**Exercise:**
Report, as a number alone, how many lines below contain the string "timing".

**Entries supplied:**
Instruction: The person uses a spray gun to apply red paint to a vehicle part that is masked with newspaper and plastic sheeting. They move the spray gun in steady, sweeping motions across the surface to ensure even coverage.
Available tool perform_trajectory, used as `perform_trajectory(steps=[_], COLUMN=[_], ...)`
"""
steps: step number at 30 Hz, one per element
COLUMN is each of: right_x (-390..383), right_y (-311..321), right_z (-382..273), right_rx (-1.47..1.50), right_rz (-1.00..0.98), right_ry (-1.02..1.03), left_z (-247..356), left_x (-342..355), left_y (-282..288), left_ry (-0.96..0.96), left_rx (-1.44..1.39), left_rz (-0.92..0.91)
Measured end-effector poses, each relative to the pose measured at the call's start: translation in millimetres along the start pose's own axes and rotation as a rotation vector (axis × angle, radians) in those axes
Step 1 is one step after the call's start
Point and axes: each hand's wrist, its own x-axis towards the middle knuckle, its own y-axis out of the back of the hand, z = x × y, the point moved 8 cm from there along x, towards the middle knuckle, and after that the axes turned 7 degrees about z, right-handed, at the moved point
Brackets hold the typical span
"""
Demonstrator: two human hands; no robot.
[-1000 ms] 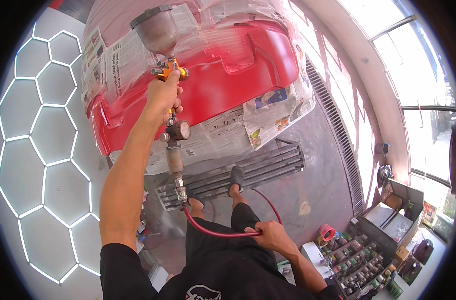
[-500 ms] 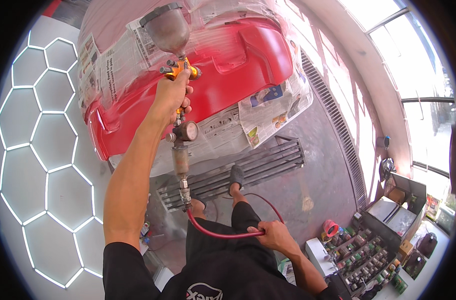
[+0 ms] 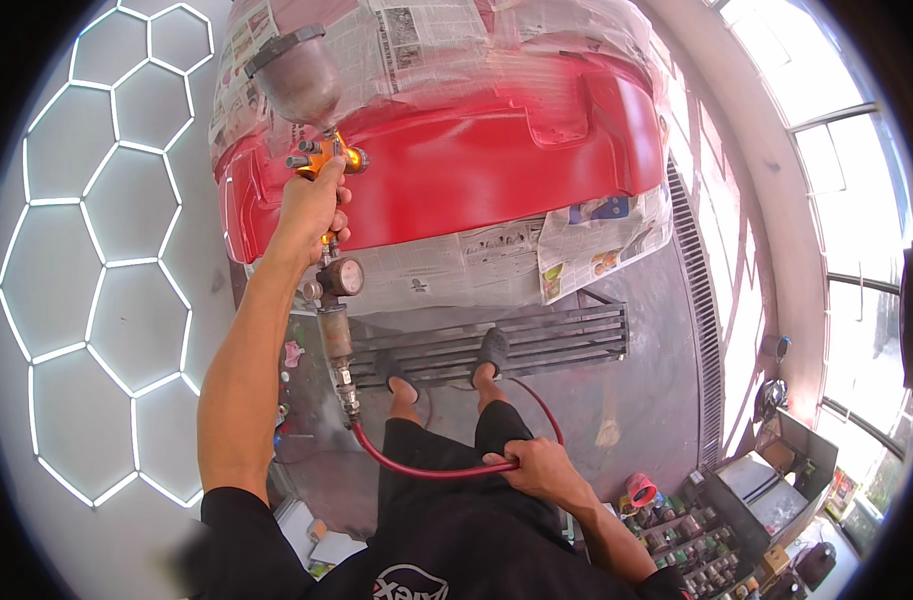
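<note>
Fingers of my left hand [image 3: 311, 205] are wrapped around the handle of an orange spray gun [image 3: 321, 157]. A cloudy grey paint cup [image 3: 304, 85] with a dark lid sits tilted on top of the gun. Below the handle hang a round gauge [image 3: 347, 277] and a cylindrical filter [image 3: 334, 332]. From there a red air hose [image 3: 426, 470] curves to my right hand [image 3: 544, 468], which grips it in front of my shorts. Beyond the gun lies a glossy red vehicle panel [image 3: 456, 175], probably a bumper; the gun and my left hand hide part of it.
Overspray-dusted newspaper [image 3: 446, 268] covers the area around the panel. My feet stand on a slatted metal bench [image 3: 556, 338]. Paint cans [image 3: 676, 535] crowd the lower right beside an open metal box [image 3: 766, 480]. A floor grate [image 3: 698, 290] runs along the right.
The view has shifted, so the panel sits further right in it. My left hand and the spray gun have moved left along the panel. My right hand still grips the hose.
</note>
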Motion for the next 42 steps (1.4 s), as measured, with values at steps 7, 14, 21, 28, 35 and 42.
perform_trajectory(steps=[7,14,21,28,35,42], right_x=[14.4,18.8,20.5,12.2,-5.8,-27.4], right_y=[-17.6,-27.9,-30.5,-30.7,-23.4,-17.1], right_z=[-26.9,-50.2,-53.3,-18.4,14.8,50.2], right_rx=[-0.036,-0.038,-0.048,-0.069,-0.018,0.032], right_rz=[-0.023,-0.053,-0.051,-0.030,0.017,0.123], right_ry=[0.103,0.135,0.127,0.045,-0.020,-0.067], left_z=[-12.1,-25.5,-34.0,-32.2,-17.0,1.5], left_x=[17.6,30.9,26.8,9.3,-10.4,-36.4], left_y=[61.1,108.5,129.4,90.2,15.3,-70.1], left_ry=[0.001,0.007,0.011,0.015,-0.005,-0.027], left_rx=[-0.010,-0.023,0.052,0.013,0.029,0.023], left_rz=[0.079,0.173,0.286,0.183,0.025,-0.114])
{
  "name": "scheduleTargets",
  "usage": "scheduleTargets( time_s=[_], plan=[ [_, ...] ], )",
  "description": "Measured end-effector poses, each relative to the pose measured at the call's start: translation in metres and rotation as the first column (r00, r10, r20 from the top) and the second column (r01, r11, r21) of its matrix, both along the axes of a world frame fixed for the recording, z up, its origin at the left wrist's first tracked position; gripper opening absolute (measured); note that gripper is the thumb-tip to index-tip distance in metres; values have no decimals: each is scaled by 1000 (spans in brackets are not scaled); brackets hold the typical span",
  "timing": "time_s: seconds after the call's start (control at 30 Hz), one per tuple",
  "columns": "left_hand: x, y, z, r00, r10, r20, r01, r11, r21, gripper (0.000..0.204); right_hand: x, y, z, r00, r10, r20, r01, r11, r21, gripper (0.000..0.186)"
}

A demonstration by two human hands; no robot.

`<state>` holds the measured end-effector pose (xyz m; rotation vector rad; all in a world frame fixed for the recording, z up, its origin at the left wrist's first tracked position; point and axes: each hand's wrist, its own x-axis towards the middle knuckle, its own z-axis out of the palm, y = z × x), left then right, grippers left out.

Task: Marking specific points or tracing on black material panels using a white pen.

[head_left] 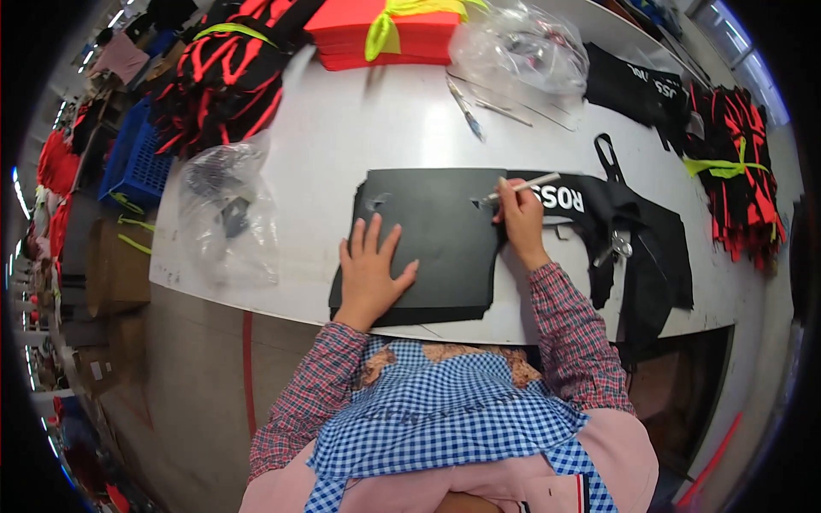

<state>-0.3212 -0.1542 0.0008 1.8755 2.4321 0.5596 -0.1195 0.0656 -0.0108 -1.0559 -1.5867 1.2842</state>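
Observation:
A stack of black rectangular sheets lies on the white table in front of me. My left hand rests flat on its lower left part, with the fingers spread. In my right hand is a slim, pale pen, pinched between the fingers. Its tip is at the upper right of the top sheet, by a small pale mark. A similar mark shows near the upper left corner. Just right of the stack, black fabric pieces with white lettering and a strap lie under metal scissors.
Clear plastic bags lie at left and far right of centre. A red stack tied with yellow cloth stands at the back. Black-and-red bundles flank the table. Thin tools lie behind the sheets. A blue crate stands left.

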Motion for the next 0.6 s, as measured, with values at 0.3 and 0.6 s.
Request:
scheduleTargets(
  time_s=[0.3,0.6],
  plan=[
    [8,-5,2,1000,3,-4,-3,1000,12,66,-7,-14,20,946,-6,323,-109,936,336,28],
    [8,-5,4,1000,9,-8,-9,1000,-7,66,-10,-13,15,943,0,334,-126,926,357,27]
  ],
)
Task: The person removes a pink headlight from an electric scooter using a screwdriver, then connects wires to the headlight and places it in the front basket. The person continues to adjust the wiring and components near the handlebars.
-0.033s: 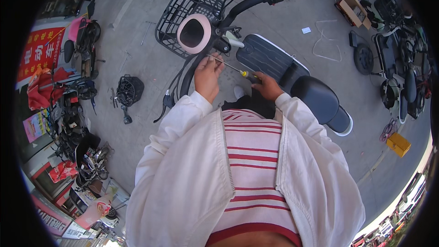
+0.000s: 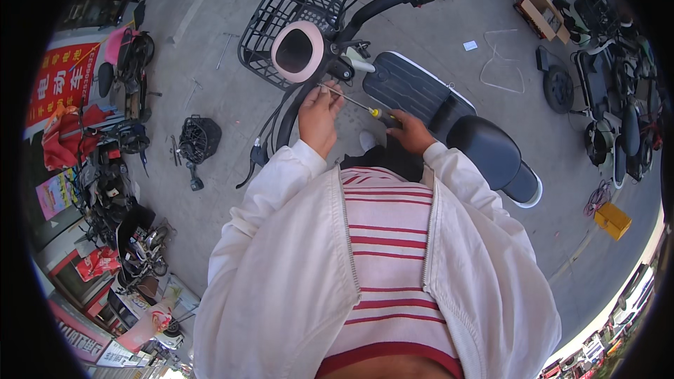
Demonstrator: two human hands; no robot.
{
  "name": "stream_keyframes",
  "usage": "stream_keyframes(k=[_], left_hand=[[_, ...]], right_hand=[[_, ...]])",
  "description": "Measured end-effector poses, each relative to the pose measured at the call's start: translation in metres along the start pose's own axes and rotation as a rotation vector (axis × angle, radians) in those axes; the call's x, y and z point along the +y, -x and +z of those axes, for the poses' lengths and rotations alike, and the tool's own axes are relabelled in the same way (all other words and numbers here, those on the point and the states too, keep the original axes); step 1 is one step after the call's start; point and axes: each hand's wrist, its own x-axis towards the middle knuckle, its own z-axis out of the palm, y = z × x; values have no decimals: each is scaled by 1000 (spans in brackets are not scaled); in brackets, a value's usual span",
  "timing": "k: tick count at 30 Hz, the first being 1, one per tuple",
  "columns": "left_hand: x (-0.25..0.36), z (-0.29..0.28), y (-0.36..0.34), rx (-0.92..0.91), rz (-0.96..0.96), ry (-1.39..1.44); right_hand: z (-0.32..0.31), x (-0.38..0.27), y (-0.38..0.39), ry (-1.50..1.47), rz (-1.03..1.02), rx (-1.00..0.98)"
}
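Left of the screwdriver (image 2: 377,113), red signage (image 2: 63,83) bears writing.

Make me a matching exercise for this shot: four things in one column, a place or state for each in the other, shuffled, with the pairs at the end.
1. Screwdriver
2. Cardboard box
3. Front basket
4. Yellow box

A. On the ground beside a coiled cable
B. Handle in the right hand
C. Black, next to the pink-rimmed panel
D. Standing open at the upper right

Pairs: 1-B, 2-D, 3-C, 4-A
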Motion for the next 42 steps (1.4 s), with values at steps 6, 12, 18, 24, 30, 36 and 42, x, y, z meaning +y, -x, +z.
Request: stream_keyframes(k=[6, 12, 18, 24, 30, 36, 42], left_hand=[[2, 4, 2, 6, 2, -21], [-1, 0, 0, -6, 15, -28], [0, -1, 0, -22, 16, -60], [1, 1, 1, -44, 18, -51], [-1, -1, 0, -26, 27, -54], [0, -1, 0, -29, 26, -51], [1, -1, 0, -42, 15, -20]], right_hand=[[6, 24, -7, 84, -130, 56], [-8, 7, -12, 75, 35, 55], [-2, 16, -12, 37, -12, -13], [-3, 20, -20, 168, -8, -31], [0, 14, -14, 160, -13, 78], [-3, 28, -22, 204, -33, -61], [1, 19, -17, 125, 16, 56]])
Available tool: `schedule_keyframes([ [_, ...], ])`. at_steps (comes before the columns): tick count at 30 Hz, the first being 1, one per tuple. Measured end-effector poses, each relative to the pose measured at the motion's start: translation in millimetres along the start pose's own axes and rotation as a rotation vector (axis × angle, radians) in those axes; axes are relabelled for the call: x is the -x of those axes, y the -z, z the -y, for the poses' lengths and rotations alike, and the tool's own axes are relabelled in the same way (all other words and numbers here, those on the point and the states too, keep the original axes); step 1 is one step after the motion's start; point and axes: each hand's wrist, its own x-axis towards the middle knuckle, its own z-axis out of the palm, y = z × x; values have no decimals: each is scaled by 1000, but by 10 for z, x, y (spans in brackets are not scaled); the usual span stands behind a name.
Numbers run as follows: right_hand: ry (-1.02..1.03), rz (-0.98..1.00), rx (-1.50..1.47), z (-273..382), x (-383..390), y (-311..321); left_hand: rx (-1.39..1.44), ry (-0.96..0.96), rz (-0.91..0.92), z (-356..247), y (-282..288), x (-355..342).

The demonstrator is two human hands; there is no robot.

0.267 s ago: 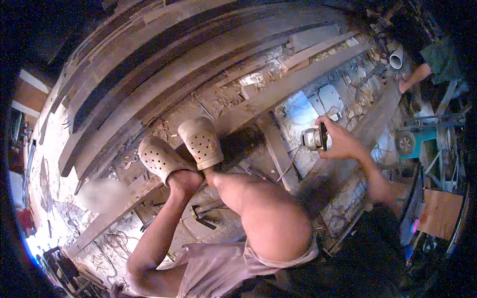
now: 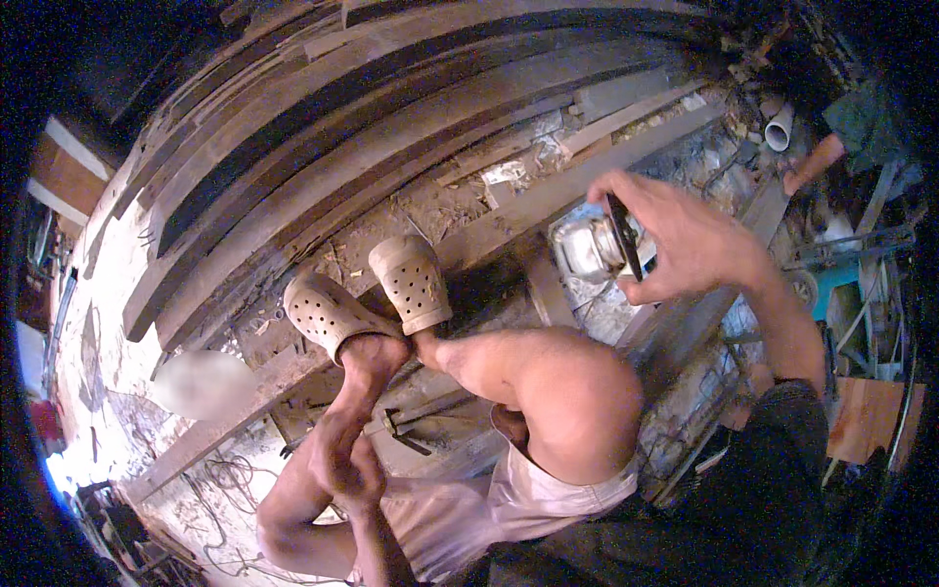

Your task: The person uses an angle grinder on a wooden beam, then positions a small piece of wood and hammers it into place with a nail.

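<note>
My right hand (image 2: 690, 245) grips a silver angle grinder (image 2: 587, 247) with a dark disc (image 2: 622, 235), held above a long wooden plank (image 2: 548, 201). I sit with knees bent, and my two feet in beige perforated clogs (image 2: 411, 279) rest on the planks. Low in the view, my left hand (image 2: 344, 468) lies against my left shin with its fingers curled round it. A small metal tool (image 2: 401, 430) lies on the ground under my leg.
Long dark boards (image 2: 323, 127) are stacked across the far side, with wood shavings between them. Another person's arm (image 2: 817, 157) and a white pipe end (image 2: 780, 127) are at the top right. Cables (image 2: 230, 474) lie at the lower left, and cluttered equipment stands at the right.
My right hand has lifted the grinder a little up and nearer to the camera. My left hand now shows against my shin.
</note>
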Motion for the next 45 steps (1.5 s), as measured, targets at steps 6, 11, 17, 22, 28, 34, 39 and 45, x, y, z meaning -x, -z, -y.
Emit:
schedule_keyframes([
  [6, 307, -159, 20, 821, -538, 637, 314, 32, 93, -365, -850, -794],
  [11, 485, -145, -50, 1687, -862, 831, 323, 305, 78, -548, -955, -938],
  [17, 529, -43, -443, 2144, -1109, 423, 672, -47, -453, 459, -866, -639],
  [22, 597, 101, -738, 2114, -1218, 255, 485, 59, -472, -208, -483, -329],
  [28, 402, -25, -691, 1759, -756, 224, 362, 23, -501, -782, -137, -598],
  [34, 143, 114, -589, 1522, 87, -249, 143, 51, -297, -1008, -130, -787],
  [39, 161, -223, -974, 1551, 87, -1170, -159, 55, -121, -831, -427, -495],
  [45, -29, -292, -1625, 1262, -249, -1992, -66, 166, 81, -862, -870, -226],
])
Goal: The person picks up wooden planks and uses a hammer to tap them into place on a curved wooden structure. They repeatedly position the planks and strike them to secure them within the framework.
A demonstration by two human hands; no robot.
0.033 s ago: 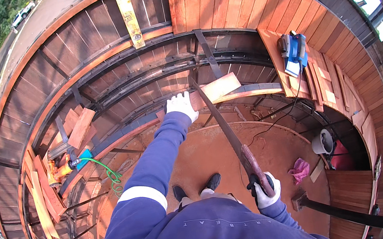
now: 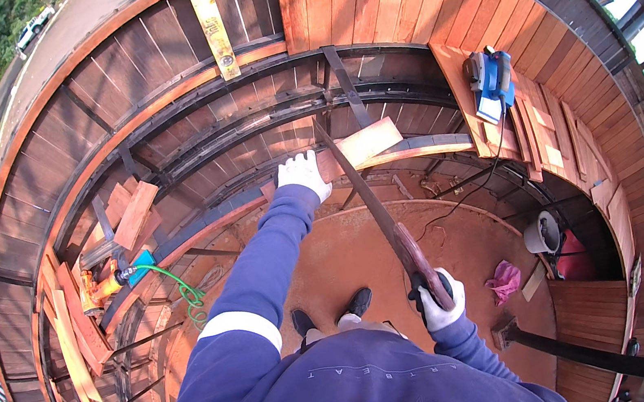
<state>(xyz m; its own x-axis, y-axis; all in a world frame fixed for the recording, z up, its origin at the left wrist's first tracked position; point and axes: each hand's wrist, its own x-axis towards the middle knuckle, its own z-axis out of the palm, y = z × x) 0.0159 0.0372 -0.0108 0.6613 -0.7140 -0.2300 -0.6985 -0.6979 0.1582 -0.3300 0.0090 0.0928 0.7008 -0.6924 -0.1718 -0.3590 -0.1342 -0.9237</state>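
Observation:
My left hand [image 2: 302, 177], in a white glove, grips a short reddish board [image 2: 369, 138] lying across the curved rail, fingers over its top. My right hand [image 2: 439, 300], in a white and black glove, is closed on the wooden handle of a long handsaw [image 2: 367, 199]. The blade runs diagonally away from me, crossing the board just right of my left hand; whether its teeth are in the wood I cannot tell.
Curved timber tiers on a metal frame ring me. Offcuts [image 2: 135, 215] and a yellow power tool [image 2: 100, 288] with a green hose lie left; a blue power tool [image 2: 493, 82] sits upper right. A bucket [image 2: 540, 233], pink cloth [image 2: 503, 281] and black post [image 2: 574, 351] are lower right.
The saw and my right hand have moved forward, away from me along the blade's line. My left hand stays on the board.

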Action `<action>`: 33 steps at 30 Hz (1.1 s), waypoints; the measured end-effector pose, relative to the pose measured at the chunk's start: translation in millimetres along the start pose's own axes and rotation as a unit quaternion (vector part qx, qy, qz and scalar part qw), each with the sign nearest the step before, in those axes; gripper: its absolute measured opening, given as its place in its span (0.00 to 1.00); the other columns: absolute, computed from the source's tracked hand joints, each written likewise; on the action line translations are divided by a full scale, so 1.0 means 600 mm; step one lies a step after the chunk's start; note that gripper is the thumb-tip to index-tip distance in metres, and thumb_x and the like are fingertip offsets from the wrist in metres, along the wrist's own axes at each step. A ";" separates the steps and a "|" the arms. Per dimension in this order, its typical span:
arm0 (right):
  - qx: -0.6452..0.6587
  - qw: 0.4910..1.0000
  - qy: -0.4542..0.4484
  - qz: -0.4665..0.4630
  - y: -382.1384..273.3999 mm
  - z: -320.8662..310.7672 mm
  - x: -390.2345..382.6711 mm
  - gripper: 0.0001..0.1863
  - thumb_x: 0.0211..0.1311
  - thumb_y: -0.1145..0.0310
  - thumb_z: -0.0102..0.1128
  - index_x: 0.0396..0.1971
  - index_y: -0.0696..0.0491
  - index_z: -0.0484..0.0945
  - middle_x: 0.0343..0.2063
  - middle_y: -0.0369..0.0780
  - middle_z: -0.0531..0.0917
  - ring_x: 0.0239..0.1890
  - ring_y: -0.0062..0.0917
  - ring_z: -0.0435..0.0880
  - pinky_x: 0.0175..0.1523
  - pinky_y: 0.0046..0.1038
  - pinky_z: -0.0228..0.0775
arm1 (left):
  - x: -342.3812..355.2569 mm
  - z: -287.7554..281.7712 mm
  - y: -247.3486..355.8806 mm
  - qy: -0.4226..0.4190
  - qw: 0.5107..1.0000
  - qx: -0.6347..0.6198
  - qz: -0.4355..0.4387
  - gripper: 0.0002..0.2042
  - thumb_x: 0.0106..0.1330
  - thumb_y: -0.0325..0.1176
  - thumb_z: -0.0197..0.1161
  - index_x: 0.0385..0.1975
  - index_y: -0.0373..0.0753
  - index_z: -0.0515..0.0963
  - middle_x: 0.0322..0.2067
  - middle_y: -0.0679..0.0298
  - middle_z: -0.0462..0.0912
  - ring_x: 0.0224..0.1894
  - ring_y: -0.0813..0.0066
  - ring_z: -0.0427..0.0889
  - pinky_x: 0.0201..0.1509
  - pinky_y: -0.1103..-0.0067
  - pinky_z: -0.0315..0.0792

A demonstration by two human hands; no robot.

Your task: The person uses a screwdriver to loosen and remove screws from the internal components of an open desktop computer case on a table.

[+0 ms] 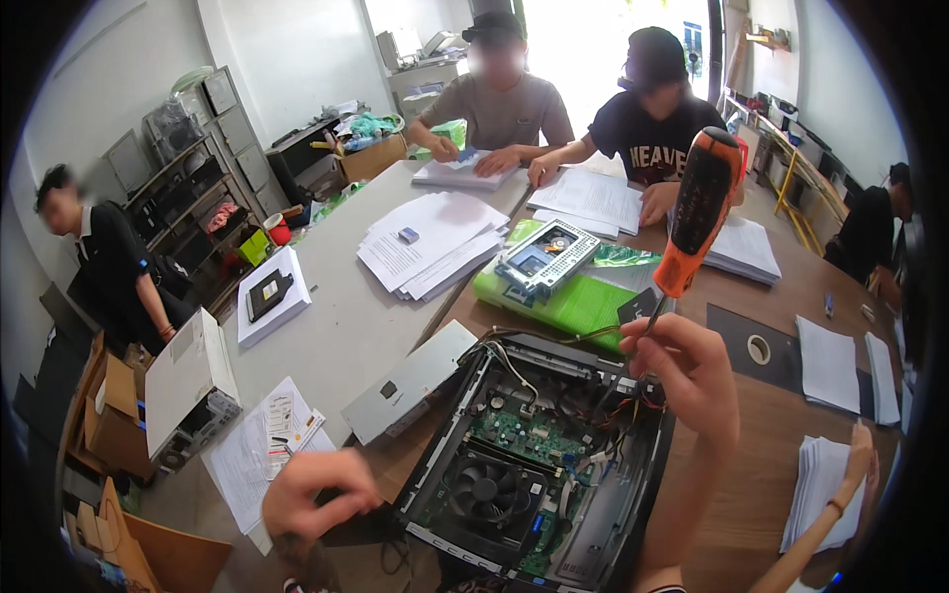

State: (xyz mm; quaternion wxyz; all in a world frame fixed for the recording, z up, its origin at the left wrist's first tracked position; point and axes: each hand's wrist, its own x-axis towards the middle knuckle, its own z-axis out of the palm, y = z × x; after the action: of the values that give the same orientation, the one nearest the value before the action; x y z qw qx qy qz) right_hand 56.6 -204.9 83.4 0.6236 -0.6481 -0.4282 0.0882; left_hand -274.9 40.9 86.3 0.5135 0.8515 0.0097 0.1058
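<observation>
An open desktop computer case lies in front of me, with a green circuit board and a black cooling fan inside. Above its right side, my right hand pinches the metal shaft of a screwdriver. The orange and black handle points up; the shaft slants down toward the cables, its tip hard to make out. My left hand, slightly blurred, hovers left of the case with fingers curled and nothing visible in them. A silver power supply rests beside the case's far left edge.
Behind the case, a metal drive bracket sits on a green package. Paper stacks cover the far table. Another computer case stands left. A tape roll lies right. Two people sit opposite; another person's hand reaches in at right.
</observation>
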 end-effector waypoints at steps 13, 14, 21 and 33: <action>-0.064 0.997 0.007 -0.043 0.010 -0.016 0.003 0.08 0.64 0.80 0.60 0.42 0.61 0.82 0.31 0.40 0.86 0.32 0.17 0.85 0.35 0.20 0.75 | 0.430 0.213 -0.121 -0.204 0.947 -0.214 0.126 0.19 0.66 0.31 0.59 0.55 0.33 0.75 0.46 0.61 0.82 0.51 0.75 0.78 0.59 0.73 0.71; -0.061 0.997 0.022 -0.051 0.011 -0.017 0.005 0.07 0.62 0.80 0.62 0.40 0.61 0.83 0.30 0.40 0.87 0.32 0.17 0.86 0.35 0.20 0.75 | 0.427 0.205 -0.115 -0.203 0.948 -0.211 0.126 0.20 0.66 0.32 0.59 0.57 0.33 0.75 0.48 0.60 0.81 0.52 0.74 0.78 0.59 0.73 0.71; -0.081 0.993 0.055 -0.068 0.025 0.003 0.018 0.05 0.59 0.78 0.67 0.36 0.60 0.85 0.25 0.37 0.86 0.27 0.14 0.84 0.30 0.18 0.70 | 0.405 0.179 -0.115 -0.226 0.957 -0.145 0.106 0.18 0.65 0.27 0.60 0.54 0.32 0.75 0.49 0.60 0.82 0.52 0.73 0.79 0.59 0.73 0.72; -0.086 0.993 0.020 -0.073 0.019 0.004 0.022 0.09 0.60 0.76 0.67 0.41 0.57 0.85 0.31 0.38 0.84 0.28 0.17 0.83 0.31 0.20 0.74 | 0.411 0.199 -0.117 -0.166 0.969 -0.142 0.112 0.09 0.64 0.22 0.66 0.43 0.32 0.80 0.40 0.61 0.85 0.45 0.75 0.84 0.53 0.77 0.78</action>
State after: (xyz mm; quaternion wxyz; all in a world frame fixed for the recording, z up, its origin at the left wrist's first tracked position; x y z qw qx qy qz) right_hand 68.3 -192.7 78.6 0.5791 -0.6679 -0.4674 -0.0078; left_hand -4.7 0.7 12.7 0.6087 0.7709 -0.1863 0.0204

**Answer for the task:**
2